Explain the technology that won the EMVA award.
Three dimensional digitisation is the backbone of 3D quality inspection, as well as an important issue in Industry 4.0. This work solves the 3D reconstruction problem by using the CAD model as a guide or proxy. With the introduction of this prior model, many parts of the existing 3D digitisation pipeline are enhanced.
The input is a set of laser scans or point clouds and a CAD model. The algorithm starts by detecting the pose of the CAD model in each acquired scan, and in doing so identifies the pose of the scanner. In this way, scanned 3D points belonging to the CAD model in each shot can be brought into one common coordinate frame. Moreover, the links between the cameras and the 3D coverage of the object can be computed automatically.
In the final stage, deviations mean the real scene in the CAD prior is discarded and a multi-view global optimisation is conducted, resulting in a final consistent 3D reconstruction. This, to the best of my knowledge, is the first time the CAD model is used as a prior to guide and simplify the reconstruction procedure.
How can this be applied to solve real-world vision applications?
Many production lines aim to manufacture physical instances of ideal CAD models as closely as possible. Three dimensional reconstruction is used to capture the 3D structure of the produced part, for verification against the CAD model. Conventionally, an operator acquires a set of images or scans and an algorithm automatically stitches those into a reconstruction. This, unfortunately, requires careful data acquisition, a lot of offline computations, and cannot supply the operator with live information.
This work proposes the same style of data acquisition but, with our method, large parts can be captured quickly and accurately, and online feedback is provided on site. The project also presented a case study in which gas turbine casings – which are very large, heavy, and non-moveable – are digitised. Thanks to the method’s intolerance to occlusions and clutter, and its ability to give online feedback, it is able to perform in-place inspections without sending data to laboratories.
What are the benefits of winning the award?
In my perspective, the award signifies that the work is of benefit to an important and highly qualified community. This is an invaluable personal reward. Being selected by the renowned EMVA jury legitimises the worth of what I do and gives me huge encouragement.
Moreover, the EMVA is made up of individuals and companies from all over Europe, creating an exclusive machine vision network. Getting introduced into such a network is certainly an honour and holds great potential for my future career.
How could ties between academia and industry in Europe be improved?
Europe, and especially Germany, is one of the few regions in the world where industry-academia collaboration is comparatively strong. This awarded work, developed in collaboration with the Technical University of Munich and Siemens, is a good example of this tie. However, as always, there is a lot of room for improvement.

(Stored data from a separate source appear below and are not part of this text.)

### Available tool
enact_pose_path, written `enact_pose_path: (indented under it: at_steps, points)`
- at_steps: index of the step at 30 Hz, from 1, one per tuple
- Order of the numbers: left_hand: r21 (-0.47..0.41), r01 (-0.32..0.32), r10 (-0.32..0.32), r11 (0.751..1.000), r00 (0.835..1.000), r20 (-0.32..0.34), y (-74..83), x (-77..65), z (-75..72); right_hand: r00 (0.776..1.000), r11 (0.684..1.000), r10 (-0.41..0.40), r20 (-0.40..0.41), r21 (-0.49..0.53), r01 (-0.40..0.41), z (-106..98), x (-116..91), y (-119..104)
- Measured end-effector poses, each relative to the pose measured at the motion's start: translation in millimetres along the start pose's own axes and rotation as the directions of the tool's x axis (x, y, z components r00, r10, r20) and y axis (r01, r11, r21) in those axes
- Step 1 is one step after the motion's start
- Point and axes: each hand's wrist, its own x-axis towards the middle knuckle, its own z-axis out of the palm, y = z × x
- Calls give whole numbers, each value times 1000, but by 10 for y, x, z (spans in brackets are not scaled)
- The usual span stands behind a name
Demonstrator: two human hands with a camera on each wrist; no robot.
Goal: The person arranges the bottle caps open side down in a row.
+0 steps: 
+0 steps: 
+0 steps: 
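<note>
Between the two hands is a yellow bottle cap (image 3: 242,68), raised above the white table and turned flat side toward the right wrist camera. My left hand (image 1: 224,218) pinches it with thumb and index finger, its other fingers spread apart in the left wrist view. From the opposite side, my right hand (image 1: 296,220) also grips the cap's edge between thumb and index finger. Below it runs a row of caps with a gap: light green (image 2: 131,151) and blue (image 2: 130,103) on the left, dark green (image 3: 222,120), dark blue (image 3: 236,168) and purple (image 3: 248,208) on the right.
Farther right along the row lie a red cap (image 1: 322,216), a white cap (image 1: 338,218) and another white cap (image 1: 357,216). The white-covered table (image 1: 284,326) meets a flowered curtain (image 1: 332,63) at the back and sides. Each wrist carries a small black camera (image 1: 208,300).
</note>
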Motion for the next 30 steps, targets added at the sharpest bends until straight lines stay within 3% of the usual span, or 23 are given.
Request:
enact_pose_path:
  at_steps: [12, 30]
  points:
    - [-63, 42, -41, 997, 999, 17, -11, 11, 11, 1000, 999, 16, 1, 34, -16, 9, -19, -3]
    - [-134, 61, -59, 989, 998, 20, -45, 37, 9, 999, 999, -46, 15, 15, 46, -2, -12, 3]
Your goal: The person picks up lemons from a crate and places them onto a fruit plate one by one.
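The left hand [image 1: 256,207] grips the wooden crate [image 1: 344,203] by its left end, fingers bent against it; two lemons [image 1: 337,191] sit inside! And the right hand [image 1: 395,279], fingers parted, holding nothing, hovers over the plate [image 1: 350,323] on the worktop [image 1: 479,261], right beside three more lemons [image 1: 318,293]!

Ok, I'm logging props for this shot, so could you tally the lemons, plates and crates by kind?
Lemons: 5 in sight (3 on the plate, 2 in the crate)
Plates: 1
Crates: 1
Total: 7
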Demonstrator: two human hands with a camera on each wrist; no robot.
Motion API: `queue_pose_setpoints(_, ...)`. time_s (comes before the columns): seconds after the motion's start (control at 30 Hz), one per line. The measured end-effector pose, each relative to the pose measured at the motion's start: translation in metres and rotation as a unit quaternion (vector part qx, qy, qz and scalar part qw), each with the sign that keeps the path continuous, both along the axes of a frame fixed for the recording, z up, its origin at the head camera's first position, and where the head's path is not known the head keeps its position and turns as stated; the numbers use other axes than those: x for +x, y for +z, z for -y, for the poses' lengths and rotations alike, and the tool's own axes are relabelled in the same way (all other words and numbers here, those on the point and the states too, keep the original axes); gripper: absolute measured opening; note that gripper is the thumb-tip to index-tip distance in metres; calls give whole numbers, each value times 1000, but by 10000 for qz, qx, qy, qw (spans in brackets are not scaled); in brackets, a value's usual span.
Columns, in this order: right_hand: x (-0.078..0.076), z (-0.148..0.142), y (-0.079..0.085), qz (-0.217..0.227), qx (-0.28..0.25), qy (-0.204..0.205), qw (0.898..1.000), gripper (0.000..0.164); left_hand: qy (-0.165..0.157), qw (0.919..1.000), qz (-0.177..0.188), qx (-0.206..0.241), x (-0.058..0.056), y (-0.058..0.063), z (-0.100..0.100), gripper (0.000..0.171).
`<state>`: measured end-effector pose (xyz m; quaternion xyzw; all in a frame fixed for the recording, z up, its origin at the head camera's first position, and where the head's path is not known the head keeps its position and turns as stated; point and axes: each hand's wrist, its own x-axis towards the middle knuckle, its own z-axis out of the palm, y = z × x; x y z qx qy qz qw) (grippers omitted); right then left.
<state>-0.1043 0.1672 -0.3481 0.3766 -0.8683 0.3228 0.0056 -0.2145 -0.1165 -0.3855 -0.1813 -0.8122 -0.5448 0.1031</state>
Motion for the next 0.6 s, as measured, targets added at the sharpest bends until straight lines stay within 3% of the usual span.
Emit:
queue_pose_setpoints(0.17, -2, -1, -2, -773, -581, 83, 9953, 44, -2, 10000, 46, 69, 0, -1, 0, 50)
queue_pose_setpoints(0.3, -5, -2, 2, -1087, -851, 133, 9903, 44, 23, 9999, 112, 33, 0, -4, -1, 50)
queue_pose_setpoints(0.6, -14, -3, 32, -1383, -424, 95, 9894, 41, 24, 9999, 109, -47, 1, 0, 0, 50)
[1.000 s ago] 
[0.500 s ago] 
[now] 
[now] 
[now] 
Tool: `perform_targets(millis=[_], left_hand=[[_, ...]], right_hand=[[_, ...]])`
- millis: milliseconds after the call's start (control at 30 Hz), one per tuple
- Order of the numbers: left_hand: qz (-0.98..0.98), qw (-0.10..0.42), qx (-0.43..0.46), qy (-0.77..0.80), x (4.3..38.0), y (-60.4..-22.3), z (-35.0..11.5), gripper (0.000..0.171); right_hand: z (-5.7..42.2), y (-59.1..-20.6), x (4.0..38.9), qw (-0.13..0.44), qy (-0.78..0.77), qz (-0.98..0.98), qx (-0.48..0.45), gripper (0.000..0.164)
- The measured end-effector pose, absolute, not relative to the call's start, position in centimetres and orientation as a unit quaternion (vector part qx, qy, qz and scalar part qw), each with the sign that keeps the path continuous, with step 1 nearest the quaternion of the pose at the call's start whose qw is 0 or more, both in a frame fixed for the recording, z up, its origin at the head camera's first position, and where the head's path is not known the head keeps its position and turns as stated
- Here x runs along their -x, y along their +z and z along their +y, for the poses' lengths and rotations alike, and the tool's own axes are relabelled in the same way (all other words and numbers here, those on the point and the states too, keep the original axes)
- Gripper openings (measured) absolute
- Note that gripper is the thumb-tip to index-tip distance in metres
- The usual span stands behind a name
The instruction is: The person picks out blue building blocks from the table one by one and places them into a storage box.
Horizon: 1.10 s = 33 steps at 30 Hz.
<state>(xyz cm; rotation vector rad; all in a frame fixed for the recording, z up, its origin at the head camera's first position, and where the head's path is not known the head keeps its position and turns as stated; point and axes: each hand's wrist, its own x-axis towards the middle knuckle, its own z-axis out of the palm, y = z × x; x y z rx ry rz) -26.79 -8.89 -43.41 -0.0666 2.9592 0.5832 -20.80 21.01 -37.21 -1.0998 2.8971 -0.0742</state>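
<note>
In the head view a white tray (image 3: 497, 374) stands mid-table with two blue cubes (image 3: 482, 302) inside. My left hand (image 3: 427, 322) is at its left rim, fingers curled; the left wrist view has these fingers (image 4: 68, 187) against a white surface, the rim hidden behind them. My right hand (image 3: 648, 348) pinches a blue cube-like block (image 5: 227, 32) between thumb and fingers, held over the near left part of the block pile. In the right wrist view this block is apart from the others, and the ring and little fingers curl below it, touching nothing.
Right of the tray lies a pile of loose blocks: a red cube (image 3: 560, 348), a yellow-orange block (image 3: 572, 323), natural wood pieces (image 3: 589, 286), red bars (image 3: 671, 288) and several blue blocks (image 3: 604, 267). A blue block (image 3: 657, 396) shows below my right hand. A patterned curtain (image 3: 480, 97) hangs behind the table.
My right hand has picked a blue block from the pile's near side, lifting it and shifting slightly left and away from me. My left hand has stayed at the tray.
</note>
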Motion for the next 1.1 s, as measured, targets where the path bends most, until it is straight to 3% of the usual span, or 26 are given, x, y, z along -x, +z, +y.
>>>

Today, the concerns of industry and academia are very different. While the research community considers more commodity-related problems, industry has application-specific details and controlled environments. While the goal of research is to outperform the state-of-the-art – which might be far from ideal – industry seeks practical, repeatable, accurate and solutions that work. With such a contrast, it becomes a long road from research to industrial applications, requiring significant engineering effort.
I think both parties have a lot on their shoulders to lower this bar. Industry should be more courageous in entrusting academia with studies and initiate more projects with better support – such as data or platforms – while academia should be more open to the necessities of industry, rather than solely trying to solve the problems of a current trend. If academic scholars were to keep the goals of industry in mind during the design of their solutions, I believe that the results would be more beneficial to industry. However, it is also industry’s responsibility to educate and inform their colleagues in academic communities of their concerns and priorities.
What are your future plans for this work?
I have a passion for computer vision and especially 3D computer vision, so any prospective work will probably be along these lines. The exact form is yet to be seen. However, first, as I’m a strong supporter of the link between academia and industry, it is certain that, regardless of whichever path I pursue, I will be holding onto the collaborative method of working. Second, there are breakthroughs occurring in the field of artificial intelligence, and my future work could involve the use of such technologies in computer vision.
I’m open to promising – and fresh ideas – for projects, joint work or any form of collaboration.